Goal of the exercise -
The records below are to be output exactly, except for their pictures.

Source material -
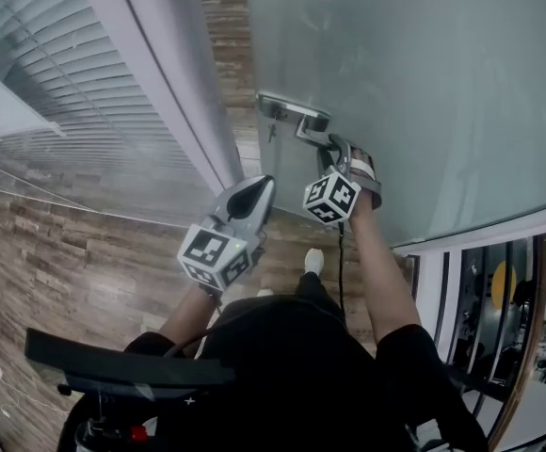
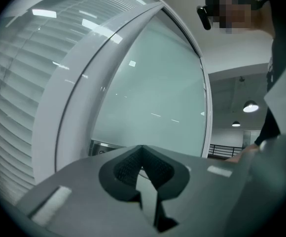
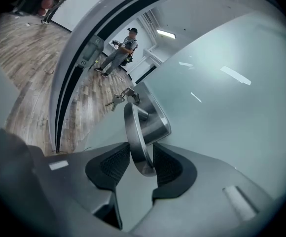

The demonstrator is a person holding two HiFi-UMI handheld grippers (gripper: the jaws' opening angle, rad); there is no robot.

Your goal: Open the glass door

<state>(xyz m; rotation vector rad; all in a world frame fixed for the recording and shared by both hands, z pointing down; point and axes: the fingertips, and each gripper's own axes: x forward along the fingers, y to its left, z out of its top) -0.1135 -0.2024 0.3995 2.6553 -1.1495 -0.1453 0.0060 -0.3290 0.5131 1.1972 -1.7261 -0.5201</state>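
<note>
Right gripper view: right gripper (image 3: pixel 141 154) jaws apart, straddling the metal lever handle (image 3: pixel 134 127) of the glass door (image 3: pixel 222 107), not clamped; door stands ahead, right of white frame (image 1: pixel 155 55). Left gripper (image 2: pixel 142 154) jaws together, empty

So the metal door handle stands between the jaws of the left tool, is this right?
Not quite. It is the right tool, not the left, that has the metal door handle between its jaws; the right gripper view shows this. In the left gripper view the left tool has its jaws together, with nothing between them.
</note>
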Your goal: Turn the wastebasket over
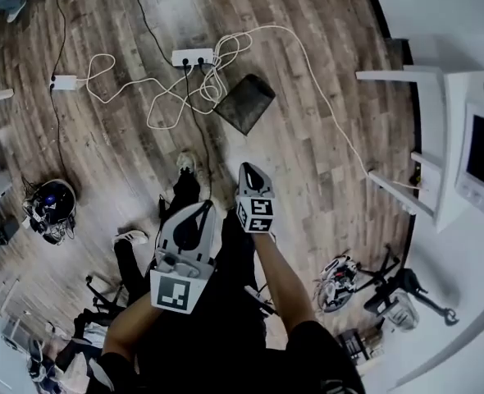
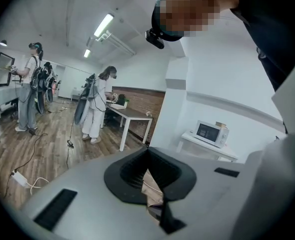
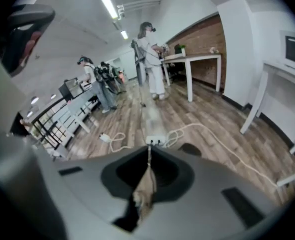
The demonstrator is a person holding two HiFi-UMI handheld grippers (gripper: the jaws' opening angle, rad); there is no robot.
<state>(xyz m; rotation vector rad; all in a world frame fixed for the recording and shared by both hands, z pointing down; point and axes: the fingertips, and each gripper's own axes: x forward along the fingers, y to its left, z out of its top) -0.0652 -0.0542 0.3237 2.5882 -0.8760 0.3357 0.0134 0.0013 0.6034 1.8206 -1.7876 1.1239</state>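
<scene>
On the wooden floor (image 1: 324, 179) ahead of both grippers, the dark wastebasket (image 1: 244, 103) lies just beside a white power strip (image 1: 193, 57) and a tangle of white cables (image 1: 211, 84); which way up it sits cannot be told. Well short of it, the left gripper (image 1: 203, 208) and the right gripper (image 1: 251, 171) hang side by side above the person's legs. Each has its jaws pressed together with nothing between them.

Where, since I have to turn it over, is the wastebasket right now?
In the head view, the dark wastebasket lies on the wood floor at upper centre, just below-right of the white power strip and its tangled cables.
</scene>
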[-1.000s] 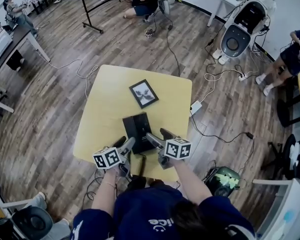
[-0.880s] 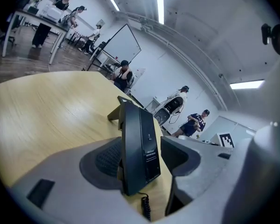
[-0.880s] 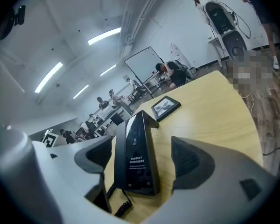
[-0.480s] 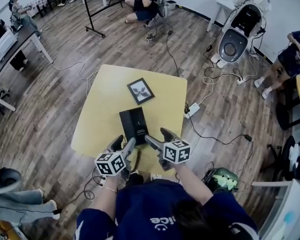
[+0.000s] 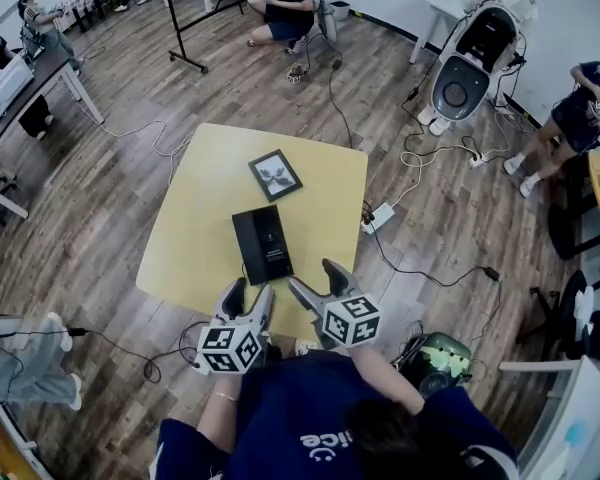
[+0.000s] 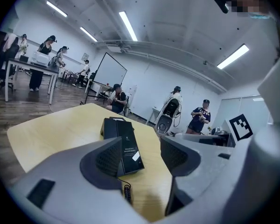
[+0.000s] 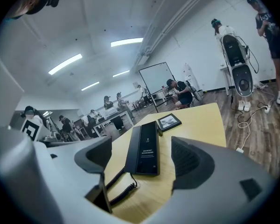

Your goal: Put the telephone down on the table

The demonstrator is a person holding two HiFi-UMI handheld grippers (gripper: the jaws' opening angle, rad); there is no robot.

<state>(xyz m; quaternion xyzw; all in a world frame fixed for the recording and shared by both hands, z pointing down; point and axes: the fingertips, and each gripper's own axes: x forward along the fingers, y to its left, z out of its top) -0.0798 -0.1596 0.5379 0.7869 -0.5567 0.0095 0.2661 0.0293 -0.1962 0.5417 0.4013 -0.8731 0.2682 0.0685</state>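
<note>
A person in a dark blue top stands at the near edge of a pale yellow table (image 5: 200, 218) (image 6: 51, 129) (image 7: 200, 120), holding a pair of grey tongs in each hand. The left tongs (image 5: 248, 298) (image 6: 140, 150) are spread open with nothing between their ribbed pads, and the right tongs (image 5: 317, 283) (image 7: 142, 155) are likewise open and empty. Both pairs hover side by side at the table's near edge, each carrying a cube with black and white square markers at its back. The telephone (image 5: 262, 245) (image 6: 126, 146) (image 7: 147, 148), a slim black handset on a flat black base, lies on the table just beyond the tips of both tongs, clear of them and touched by neither. It lies lengthwise, pointing away from the tongs. Its black coiled cord (image 6: 126, 192) (image 7: 121, 192) trails from the near end of the telephone back toward the tongs and the table edge. Farther out past the telephone, well away from the tongs, a small black picture frame (image 5: 275, 175) (image 7: 169, 121) lies flat on the table. Off to the right of the right tongs, a white power strip (image 5: 378, 216) and cables lie on the wood floor (image 5: 100, 218) beside the table. Other people sit and stand around the edges of the room.
</note>
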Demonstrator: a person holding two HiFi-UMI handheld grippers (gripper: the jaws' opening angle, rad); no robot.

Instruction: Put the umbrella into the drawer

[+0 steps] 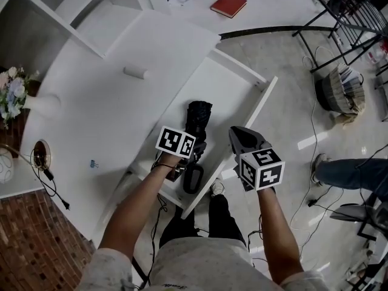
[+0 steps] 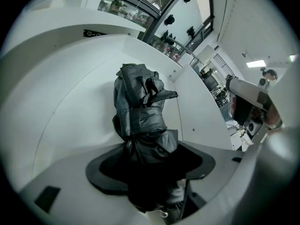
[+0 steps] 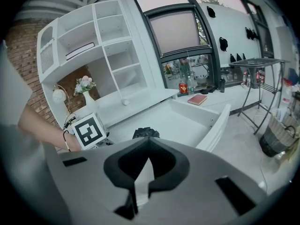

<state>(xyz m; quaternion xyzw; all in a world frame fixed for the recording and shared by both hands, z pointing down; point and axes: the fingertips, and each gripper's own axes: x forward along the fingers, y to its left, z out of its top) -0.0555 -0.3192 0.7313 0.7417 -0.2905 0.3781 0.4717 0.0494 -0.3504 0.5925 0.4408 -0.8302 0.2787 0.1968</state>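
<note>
black folded umbrella (image 1: pixel 198 117) is lying inside the open white drawer (image 1: pixel 227 80), in the part closest to the person. the left tongs (image 2: pixel 151 165) are pointing down at it and are standing wide open around its near end. the umbrella is sitting between them with a dark gap showing on each side, so they are not squeezing it. the right tongs (image 3: pixel 149 142) are pinching together with nothing in them. they are hanging just beside the drawer's front board. the drawer is sticking out of a white desk (image 1: pixel 91 96). a red book (image 1: pixel 228 5) is lying far back on another white top. some flowers (image 1: pixel 12 90) are standing at the desk's left side.
</note>
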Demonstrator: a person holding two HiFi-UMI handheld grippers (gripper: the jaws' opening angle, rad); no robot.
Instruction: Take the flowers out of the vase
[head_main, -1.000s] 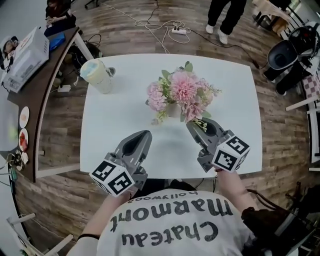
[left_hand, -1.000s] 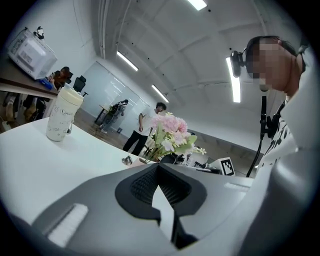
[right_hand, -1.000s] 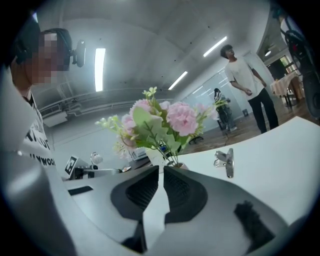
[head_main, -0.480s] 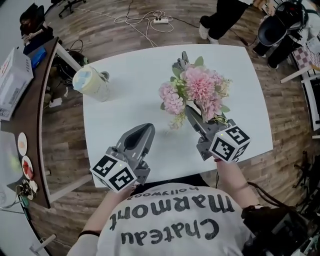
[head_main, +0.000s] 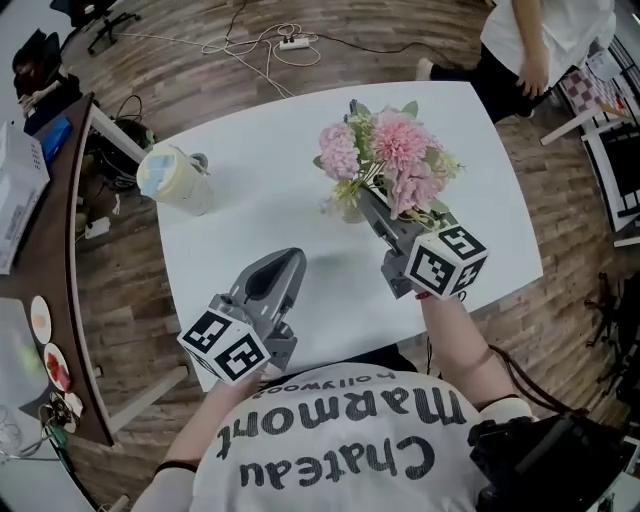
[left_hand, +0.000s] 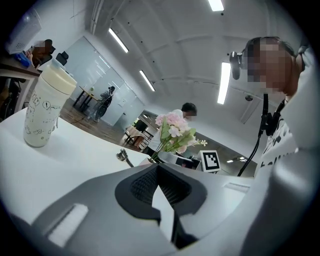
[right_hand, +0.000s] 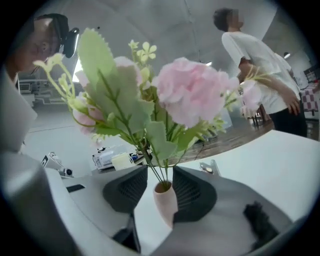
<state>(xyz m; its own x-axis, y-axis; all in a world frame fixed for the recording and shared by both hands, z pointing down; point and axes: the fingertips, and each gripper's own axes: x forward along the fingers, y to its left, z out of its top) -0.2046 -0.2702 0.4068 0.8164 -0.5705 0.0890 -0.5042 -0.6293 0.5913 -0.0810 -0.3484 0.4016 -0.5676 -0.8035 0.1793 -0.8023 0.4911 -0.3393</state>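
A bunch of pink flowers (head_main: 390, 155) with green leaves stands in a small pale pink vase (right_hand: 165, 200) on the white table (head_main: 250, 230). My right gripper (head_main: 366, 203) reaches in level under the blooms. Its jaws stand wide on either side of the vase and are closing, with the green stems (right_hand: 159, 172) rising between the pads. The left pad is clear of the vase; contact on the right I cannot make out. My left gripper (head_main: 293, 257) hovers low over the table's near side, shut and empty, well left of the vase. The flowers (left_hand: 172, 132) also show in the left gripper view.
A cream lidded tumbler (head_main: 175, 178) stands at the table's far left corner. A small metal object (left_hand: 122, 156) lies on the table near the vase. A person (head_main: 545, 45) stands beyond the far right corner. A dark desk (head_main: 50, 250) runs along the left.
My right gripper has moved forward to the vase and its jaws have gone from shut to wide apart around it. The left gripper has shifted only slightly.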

Exercise answer -
The demonstrator is a person holding two HiFi-UMI handheld grippers (gripper: the jaws' opening angle, rad); there is no robot.

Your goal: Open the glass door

<state>(xyz m; rotation vector rad; all in a world frame fixed for the recording and shared by both hands, z pointing down; point and axes: the fingertips, and each gripper's own axes: x forward along the fingers, y to its left, z out of its top) -0.1135 -0.2024 0.3995 2.6553 -1.1495 -0.1453 0.0060 -0.3290 0.5131 1.1972 -1.7261 -0.5201</state>
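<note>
Right gripper view: right gripper (image 3: pixel 141 154) jaws apart, straddling the metal lever handle (image 3: pixel 134 127) of the glass door (image 3: pixel 222 107), not clamped; door stands ahead, right of white frame (image 1: pixel 155 55). Left gripper (image 2: pixel 142 154) jaws together, empty

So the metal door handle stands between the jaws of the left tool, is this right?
Not quite. It is the right tool, not the left, that has the metal door handle between its jaws; the right gripper view shows this. In the left gripper view the left tool has its jaws together, with nothing between them.
</note>
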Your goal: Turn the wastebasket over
The demonstrator is a person holding two HiFi-UMI handheld grippers (gripper: the jaws' opening angle, rad); there is no robot.
<state>(xyz m; rotation vector rad; all in a world frame fixed for the recording and shared by both hands, z pointing down; point and axes: the fingertips, and each gripper's own axes: x forward along the fingers, y to its left, z out of its top) -0.0652 -0.0542 0.3237 2.5882 -0.8760 0.3357 0.0134 0.0013 0.6034 1.8206 -1.7876 1.1239</state>
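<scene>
On the wooden floor (image 1: 324, 179) ahead of both grippers, the dark wastebasket (image 1: 244, 103) lies just beside a white power strip (image 1: 193, 57) and a tangle of white cables (image 1: 211, 84); which way up it sits cannot be told. Well short of it, the left gripper (image 1: 203, 208) and the right gripper (image 1: 251, 171) hang side by side above the person's legs. Each has its jaws pressed together with nothing between them.

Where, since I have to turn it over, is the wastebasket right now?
In the head view, the dark wastebasket lies on the wood floor at upper centre, just below-right of the white power strip and its tangled cables.
</scene>
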[-1.000s] 
[-0.880s] 
[-0.880s] 
[-0.480s] 
[+0.000s] 
[+0.000s] 
[+0.000s] 

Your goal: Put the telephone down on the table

The demonstrator is a person holding two HiFi-UMI handheld grippers (gripper: the jaws' opening angle, rad); there is no robot.

<state>(xyz m; quaternion xyzw; all in a world frame fixed for the recording and shared by both hands, z pointing down; point and axes: the fingertips, and each gripper's own axes: x forward along the fingers, y to its left, z out of its top) -0.0798 -0.1596 0.5379 0.7869 -0.5567 0.0095 0.2661 0.0293 -0.1962 0.5417 0.4013 -0.8731 0.2682 0.0685</state>
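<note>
A person in a dark blue top stands at the near edge of a pale yellow table (image 5: 200, 218) (image 6: 51, 129) (image 7: 200, 120), holding a pair of grey tongs in each hand. The left tongs (image 5: 248, 298) (image 6: 140, 150) are spread open with nothing between their ribbed pads, and the right tongs (image 5: 317, 283) (image 7: 142, 155) are likewise open and empty. Both pairs hover side by side at the table's near edge, each carrying a cube with black and white square markers at its back. The telephone (image 5: 262, 245) (image 6: 126, 146) (image 7: 147, 148), a slim black handset on a flat black base, lies on the table just beyond the tips of both tongs, clear of them and touched by neither. It lies lengthwise, pointing away from the tongs. Its black coiled cord (image 6: 126, 192) (image 7: 121, 192) trails from the near end of the telephone back toward the tongs and the table edge. Farther out past the telephone, well away from the tongs, a small black picture frame (image 5: 275, 175) (image 7: 169, 121) lies flat on the table. Off to the right of the right tongs, a white power strip (image 5: 378, 216) and cables lie on the wood floor (image 5: 100, 218) beside the table. Other people sit and stand around the edges of the room.
</note>
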Demonstrator: a person holding two HiFi-UMI handheld grippers (gripper: the jaws' opening angle, rad); no robot.

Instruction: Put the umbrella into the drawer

[+0 steps] 
[+0 steps] 
[+0 steps] 

<state>(xyz m; quaternion xyzw; all in a world frame fixed for the recording and shared by both hands, z pointing down; point and axes: the fingertips, and each gripper's own axes: x forward along the fingers, y to its left, z out of its top) -0.0555 -0.3192 0.7313 0.7417 -0.2905 0.3781 0.4717 0.0494 -0.3504 0.5925 0.4408 -0.8302 0.2787 0.1968</state>
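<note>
black folded umbrella (image 1: pixel 198 117) is lying inside the open white drawer (image 1: pixel 227 80), in the part closest to the person. the left tongs (image 2: pixel 151 165) are pointing down at it and are standing wide open around its near end. the umbrella is sitting between them with a dark gap showing on each side, so they are not squeezing it. the right tongs (image 3: pixel 149 142) are pinching together with nothing in them. they are hanging just beside the drawer's front board. the drawer is sticking out of a white desk (image 1: pixel 91 96). a red book (image 1: pixel 228 5) is lying far back on another white top. some flowers (image 1: pixel 12 90) are standing at the desk's left side.
</note>
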Demonstrator: a person holding two HiFi-UMI handheld grippers (gripper: the jaws' opening angle, rad); no robot.
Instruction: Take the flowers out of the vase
[head_main, -1.000s] 
[left_hand, -1.000s] 
[right_hand, -1.000s] 
[head_main, -0.480s] 
[head_main, +0.000s] 
[left_hand, +0.000s] 
[right_hand, +0.000s] 
<state>(xyz m; its own x-axis, y-axis; all in a world frame fixed for the recording and shared by both hands, z pointing down; point and axes: the fingertips, and each gripper's own axes: x forward along the fingers, y to its left, z out of its top) -0.2046 -0.2702 0.4068 0.8164 -0.5705 0.0890 -0.5042 -0.6293 0.5913 -0.0810 -0.3484 0.4016 -0.5676 -0.8035 0.1793 -0.8023 0.4911 -0.3393</state>
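A bunch of pink flowers (head_main: 390, 155) with green leaves stands in a small pale pink vase (right_hand: 165, 200) on the white table (head_main: 250, 230). My right gripper (head_main: 366, 203) reaches in level under the blooms. Its jaws stand wide on either side of the vase and are closing, with the green stems (right_hand: 159, 172) rising between the pads. The left pad is clear of the vase; contact on the right I cannot make out. My left gripper (head_main: 293, 257) hovers low over the table's near side, shut and empty, well left of the vase. The flowers (left_hand: 172, 132) also show in the left gripper view.
A cream lidded tumbler (head_main: 175, 178) stands at the table's far left corner. A small metal object (left_hand: 122, 156) lies on the table near the vase. A person (head_main: 545, 45) stands beyond the far right corner. A dark desk (head_main: 50, 250) runs along the left.
My right gripper has moved forward to the vase and its jaws have gone from shut to wide apart around it. The left gripper has shifted only slightly.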

This exercise is complete.